Yields on the notes globally plunged to 6.31 percent on Jan. 25 from a peak of 23.2 percent in December 2008 after investors funneled $72.4 billion last year into funds that buy the debt, according to the Bank of America Merrill Lynch index and EPFR Global data.

Investors deposited $12 billion into floating-rate funds in the past 34 weeks, according to Bank of America Corp. Last week’s unprecedented inflow helped boost the funds’ net assets by 6 percent year to date and offset the $1.3 billion of withdrawals from global junk bonds in the period.

Stein’s Warning

“We are seeing a fairly significant pattern of reaching- for-yield behavior emerging in corporate credit,” the Fed’s Stein said in a Feb. 7 speech in St. Louis. If the observation is accurate, he said, “it does not bode well for the expected returns to junk bond and leveraged-loan investors.”

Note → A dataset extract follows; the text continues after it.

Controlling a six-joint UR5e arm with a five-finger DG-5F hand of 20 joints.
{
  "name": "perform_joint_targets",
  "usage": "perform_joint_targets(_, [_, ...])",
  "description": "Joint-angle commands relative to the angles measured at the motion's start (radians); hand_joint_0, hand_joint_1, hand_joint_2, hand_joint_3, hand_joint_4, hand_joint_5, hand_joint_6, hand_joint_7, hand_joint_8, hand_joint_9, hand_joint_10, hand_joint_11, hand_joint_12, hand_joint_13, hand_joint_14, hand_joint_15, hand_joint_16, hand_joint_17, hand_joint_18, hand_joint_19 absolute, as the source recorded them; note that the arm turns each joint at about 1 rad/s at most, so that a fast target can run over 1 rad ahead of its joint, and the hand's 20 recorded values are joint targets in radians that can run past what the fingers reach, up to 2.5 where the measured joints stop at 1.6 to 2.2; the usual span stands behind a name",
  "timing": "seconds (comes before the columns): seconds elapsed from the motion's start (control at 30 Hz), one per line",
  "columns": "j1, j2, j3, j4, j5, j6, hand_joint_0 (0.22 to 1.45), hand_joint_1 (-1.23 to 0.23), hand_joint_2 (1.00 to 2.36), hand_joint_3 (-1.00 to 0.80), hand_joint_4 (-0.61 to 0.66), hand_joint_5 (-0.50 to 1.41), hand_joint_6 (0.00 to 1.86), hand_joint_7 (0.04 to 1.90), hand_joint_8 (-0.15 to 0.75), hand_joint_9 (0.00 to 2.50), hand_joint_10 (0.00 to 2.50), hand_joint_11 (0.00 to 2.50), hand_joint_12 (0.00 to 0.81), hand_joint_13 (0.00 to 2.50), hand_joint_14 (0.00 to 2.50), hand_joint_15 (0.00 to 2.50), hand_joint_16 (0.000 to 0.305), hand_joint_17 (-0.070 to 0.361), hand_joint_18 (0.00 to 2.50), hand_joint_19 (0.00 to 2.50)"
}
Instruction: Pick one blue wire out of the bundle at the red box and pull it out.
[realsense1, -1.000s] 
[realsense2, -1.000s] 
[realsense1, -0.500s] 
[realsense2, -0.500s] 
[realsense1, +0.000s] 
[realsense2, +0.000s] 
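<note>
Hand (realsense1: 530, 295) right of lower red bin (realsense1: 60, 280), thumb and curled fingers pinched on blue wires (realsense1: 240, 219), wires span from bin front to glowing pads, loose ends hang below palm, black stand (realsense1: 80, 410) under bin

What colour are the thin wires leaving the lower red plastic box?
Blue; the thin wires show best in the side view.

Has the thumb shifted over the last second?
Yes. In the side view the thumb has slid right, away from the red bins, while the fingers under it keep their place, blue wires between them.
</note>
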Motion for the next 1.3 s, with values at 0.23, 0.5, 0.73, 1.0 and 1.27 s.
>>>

Investors bought $100 billion of loans last year that didn’t restrict the borrowers’ debt to earnings or interest expense, JPMorgan strategists led by Peter Acciavatti wrote in a report last month. That exceeds the prior high of $99 billion in 2007. Covenant-lite loans now account for a record 29 percent of the outstanding debt, topping the 18 percent share before the credit crisis.

Junk-rated borrowers sold debentures that received an average covenant score of 4.15 in November on a scale from one to five, with five being the least restrictive, according to Moody’s Covenant Quality Index. That was the weakest level in data going back to January 2011.

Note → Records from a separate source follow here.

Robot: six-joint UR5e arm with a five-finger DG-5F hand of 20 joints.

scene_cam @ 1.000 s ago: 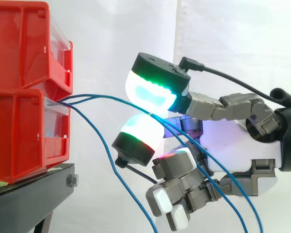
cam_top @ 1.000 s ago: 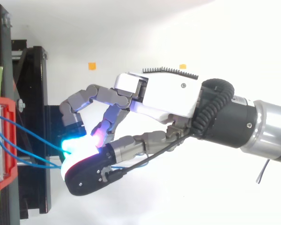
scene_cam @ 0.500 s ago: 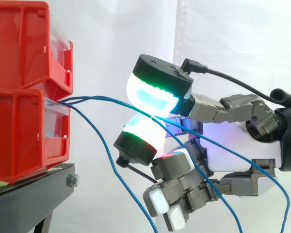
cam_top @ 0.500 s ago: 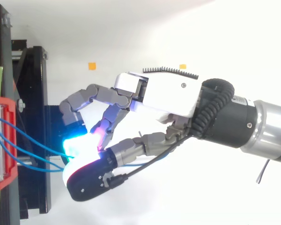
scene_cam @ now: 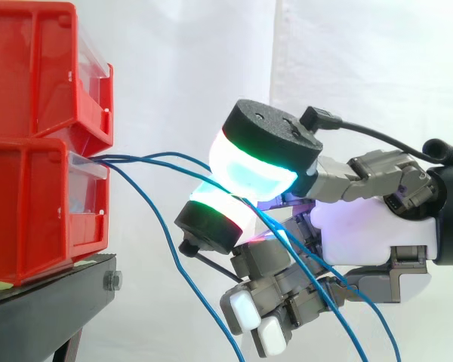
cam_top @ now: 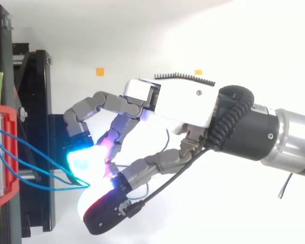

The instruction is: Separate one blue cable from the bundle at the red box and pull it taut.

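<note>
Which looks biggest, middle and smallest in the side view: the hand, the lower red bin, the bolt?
1. hand
2. lower red bin, though the view's edge cuts it off
3. bolt on the black stand

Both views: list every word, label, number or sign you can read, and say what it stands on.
None: no readable text on the red bins, the black stand, the hand or the blue cable it pinches.
The small orange squares on the white surface show no marks.

Slack blue cables [scene_cam: 147,157] between hand [scene_cam: 370,226], bins [scene_cam: 30,211]
</note>
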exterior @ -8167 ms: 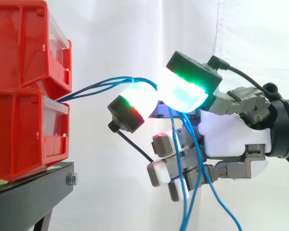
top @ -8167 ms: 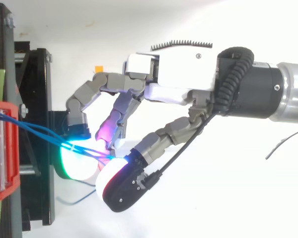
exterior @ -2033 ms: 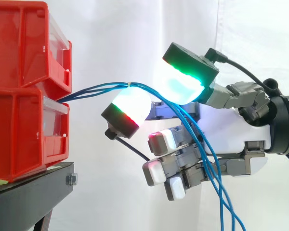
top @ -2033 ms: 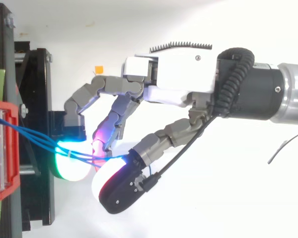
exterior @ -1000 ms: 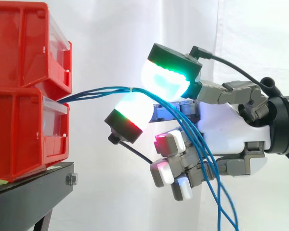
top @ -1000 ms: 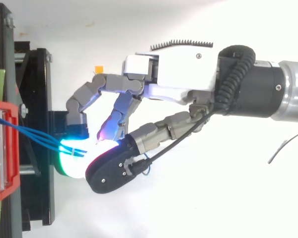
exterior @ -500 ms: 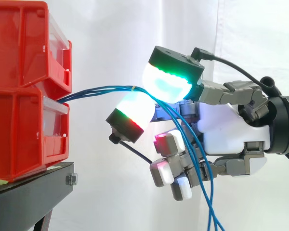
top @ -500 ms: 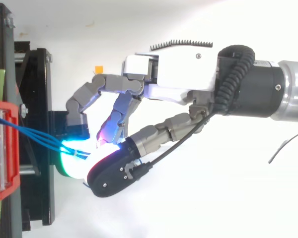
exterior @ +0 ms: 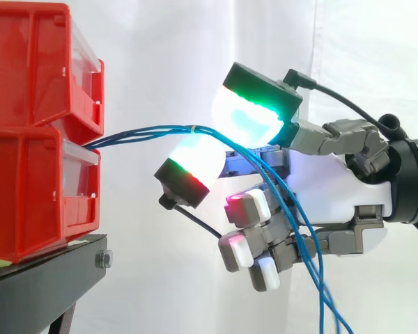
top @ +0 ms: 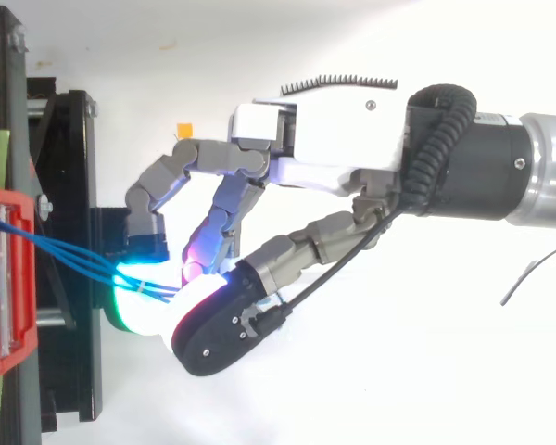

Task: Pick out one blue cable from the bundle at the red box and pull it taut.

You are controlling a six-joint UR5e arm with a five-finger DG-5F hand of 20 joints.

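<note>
Side view, open room: I see clear air between the fronts of the red bins (exterior: pixel 28 195) and the nearest glowing pad, crossed only by the blue cables (exterior: pixel 146 131). There is also free space under the hand (exterior: pixel 334 191), in front of the white curtain (exterior: pixel 167 56).
Edges: the bins are stacked at the left on the black stand (exterior: pixel 42 282). The stand's corner lies below and to the left of the hand, well apart from it.
Top view, clearance: the green-lit pad (top: pixel 134 311) overlaps the stand's outline from above. The side view shows that pad well above the stand.
Cables, position: they leave the seam between the upper and lower bin, run right in a shallow arch, and then drop steeply past the palm.
Cables, look: thin, blue, several strands close together, with a small pale tie (exterior: pixel 193 127) just before the hand.
Hand state: it is curled round the cables, with a green-rimmed pad (exterior: pixel 247 118) above them and a red-rimmed pad (exterior: pixel 195 156) beneath. The lower fingers are bent, and the strands cross in front of them.
Hidden: the cables' start is out of sight inside the bins.
Cut off: the strands leave at the bottom edge and the bins at the left edge.
Unclear: I cannot tell how many strands sit between the pads, or whether the pads press on them.
</note>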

“It’s crazy,” Maglan’s Tawil, who said his fund gained 41 percent last year, said by phone from New York. “The government is going to continue to fuel this.”

Low Rates

The Fed has held benchmark interest rates at about zero since December 2008 and plans to purchase $85 billion in bonds to ignite an economy still recovering from the worst financial crisis since the Great Depression. The government intends to suppress borrowing costs for the world’s largest economy as long as unemployment remains above 6.5 percent and inflation remains no more than 2.5 percent.

The jobless rate rose to 7.9 percent last month from 7.8 percent in November and December.